| Work required |
Each line below has to be set down again exactly.

####################

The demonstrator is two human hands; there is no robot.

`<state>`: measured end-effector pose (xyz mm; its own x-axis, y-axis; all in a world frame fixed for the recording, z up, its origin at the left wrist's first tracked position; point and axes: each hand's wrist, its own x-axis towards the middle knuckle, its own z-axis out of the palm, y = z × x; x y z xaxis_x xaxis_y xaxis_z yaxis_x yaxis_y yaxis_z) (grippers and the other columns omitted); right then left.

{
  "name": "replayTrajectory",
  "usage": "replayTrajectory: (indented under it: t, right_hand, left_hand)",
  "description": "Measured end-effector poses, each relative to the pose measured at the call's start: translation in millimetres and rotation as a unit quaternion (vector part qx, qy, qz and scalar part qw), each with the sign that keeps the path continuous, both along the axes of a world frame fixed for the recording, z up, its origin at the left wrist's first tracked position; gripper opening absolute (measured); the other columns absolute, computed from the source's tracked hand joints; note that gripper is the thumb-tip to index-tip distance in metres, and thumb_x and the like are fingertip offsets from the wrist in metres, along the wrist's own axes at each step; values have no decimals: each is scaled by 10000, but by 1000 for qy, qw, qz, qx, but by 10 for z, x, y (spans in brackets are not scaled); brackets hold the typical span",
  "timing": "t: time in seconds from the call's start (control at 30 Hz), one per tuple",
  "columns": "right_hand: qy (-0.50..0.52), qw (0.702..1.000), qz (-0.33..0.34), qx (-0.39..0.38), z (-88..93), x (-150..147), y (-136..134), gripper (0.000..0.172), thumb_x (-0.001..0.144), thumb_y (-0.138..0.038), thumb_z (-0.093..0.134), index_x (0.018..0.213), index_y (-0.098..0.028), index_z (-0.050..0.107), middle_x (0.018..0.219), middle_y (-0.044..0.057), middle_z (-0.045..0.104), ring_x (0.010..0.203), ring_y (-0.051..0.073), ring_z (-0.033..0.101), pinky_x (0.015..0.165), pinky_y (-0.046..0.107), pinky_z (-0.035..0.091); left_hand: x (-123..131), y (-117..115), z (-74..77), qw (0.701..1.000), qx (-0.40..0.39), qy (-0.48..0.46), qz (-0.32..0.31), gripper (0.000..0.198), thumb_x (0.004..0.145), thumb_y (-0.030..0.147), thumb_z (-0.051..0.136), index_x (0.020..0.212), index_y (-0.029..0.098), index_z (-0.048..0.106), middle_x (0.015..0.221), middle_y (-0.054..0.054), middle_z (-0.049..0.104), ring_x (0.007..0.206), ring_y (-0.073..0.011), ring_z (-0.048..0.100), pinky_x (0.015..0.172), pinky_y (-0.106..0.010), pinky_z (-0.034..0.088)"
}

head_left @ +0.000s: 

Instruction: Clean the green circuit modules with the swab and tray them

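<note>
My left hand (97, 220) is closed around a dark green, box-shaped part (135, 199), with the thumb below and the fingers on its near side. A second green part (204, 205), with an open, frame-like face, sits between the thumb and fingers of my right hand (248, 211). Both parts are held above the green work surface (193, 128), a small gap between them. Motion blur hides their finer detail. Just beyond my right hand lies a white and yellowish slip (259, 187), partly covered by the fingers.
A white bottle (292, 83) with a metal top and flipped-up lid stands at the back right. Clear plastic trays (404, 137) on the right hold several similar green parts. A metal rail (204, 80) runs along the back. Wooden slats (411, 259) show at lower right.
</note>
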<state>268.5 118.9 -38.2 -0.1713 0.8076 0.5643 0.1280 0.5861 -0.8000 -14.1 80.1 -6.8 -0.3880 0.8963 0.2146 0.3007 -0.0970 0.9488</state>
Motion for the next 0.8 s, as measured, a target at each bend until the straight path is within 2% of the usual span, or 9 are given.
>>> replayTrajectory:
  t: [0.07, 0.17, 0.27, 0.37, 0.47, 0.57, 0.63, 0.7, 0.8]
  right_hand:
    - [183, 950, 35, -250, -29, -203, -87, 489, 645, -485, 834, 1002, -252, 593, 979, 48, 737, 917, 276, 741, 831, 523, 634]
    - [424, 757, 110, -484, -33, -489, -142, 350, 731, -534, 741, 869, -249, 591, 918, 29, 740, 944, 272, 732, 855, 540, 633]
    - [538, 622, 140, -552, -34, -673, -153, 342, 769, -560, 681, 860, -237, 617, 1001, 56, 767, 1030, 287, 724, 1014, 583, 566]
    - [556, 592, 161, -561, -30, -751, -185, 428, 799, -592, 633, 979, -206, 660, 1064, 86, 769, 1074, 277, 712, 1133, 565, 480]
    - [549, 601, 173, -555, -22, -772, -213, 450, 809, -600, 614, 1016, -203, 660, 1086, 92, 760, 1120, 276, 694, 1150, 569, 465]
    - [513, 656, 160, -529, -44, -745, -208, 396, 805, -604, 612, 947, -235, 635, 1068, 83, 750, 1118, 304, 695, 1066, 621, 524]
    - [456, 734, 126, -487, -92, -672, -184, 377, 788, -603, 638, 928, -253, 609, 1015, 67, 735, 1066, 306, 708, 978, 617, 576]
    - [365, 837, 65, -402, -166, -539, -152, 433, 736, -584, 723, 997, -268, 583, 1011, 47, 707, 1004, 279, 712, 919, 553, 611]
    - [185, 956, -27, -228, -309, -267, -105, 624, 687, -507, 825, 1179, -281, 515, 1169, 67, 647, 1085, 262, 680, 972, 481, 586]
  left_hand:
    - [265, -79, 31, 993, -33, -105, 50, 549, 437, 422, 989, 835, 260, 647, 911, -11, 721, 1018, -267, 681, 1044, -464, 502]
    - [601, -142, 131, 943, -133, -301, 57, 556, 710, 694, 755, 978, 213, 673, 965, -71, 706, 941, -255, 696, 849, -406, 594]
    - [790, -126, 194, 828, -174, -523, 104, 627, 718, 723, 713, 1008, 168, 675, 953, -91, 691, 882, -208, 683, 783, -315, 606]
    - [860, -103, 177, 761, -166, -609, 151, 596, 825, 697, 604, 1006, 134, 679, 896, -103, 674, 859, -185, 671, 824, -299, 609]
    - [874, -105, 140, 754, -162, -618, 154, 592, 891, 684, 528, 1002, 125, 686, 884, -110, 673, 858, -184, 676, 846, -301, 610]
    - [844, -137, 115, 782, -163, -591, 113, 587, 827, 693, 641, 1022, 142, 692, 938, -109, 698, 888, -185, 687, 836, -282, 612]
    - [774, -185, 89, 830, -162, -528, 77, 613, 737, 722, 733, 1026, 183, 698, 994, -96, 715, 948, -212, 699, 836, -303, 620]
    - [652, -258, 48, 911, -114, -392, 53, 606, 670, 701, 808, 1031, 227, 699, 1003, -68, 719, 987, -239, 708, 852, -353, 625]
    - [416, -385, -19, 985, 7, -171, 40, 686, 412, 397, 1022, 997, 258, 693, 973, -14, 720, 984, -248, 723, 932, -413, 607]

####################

| Problem solution |
The demonstrator is two human hands; there is no robot.

`<state>`: measured end-effector pose (xyz mm; its own x-axis, y-axis; all in a world frame fixed for the recording, z up, its origin at the left wrist's first tracked position; point and axes: each hand's wrist, its own x-axis towards the middle knuckle, its own z-axis out of the palm, y = z × x; x y z xaxis_x xaxis_y xaxis_z yaxis_x yaxis_y yaxis_z) (grippers and the other columns omitted); right then left.

{
  "name": "replayTrajectory",
  "usage": "replayTrajectory: (indented under it: t, right_hand, left_hand)",
  "description": "Measured end-effector poses, each relative to the pose measured at the call's start: translation in millimetres and rotation as a unit quaternion (vector part qx, qy, qz and scalar part qw), each with the sign that keeps the path continuous, both along the axes of a world frame fixed for the recording, z up, its origin at the left wrist's first tracked position; gripper opening absolute (measured); the other columns absolute, computed from the source's tracked hand joints; note that gripper is the thumb-tip to index-tip distance in metres, and thumb_x and the like are fingertip offsets from the wrist in metres, along the wrist's own axes at each step; values have no decimals: each is scaled by 10000, but by 1000 for qy, qw, qz, qx, but by 10 for z, x, y (spans in brackets are not scaled); brackets hold the typical span",
  "timing": "t: time in seconds from the call's start (control at 30 Hz), one per tuple",
  "columns": "right_hand: qy (-0.50..0.52), qw (0.702..1.000), qz (-0.33..0.34), qx (-0.39..0.38), z (-88..93), x (-150..147), y (-136..134), gripper (0.000..0.172), thumb_x (-0.001..0.144), thumb_y (-0.138..0.038), thumb_z (-0.093..0.134), index_x (0.018..0.213), index_y (-0.098..0.028), index_z (-0.050..0.107), middle_x (0.018..0.219), middle_y (-0.044..0.057), middle_z (-0.045..0.104), ring_x (0.010..0.203), ring_y (-0.051..0.073), ring_z (-0.033..0.101), pinky_x (0.015..0.165), pinky_y (-0.046..0.107), pinky_z (-0.035..0.091); left_hand: x (-123..131), y (-117..115), z (-74..77), qw (0.701..1.000), qx (-0.40..0.39), qy (-0.48..0.46), qz (-0.32..0.31), gripper (0.000..0.198), thumb_x (0.004..0.145), thumb_y (-0.030..0.147), thumb_z (-0.051..0.136), index_x (0.020..0.212), index_y (-0.029..0.098), index_z (-0.048..0.106), middle_x (0.015..0.221), middle_y (-0.054..0.054), middle_z (-0.049..0.104), ring_x (0.007..0.206), ring_y (-0.073..0.011), ring_z (-0.048..0.100), pinky_x (0.015..0.172), pinky_y (-0.106..0.010), pinky_z (-0.034..0.088)"
}

head_left @ +0.000s: 

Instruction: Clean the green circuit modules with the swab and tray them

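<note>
My left hand (97, 220) is closed around a dark green, box-shaped part (135, 199), with the thumb below and the fingers on its near side. A second green part (204, 205), with an open, frame-like face, sits between the thumb and fingers of my right hand (248, 211). Both parts are held above the green work surface (193, 128), a small gap between them. Motion blur hides their finer detail. Just beyond my right hand lies a white and yellowish slip (259, 187), partly covered by the fingers.
A white bottle (292, 83) with a metal top and flipped-up lid stands at the back right. Clear plastic trays (404, 137) on the right hold several similar green parts. A metal rail (204, 80) runs along the back. Wooden slats (411, 259) show at lower right.
</note>
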<state>268.5 118.9 -38.2 -0.1713 0.8076 0.5643 0.1280 0.5861 -0.8000 -14.1 80.1 -6.8 -0.3880 0.8963 0.2146 0.3007 -0.0970 0.9488</state>
Motion for the next 0.8 s, as measured, a target at each bend until the straight path is within 2% of the usual span, or 9 are given.
>>> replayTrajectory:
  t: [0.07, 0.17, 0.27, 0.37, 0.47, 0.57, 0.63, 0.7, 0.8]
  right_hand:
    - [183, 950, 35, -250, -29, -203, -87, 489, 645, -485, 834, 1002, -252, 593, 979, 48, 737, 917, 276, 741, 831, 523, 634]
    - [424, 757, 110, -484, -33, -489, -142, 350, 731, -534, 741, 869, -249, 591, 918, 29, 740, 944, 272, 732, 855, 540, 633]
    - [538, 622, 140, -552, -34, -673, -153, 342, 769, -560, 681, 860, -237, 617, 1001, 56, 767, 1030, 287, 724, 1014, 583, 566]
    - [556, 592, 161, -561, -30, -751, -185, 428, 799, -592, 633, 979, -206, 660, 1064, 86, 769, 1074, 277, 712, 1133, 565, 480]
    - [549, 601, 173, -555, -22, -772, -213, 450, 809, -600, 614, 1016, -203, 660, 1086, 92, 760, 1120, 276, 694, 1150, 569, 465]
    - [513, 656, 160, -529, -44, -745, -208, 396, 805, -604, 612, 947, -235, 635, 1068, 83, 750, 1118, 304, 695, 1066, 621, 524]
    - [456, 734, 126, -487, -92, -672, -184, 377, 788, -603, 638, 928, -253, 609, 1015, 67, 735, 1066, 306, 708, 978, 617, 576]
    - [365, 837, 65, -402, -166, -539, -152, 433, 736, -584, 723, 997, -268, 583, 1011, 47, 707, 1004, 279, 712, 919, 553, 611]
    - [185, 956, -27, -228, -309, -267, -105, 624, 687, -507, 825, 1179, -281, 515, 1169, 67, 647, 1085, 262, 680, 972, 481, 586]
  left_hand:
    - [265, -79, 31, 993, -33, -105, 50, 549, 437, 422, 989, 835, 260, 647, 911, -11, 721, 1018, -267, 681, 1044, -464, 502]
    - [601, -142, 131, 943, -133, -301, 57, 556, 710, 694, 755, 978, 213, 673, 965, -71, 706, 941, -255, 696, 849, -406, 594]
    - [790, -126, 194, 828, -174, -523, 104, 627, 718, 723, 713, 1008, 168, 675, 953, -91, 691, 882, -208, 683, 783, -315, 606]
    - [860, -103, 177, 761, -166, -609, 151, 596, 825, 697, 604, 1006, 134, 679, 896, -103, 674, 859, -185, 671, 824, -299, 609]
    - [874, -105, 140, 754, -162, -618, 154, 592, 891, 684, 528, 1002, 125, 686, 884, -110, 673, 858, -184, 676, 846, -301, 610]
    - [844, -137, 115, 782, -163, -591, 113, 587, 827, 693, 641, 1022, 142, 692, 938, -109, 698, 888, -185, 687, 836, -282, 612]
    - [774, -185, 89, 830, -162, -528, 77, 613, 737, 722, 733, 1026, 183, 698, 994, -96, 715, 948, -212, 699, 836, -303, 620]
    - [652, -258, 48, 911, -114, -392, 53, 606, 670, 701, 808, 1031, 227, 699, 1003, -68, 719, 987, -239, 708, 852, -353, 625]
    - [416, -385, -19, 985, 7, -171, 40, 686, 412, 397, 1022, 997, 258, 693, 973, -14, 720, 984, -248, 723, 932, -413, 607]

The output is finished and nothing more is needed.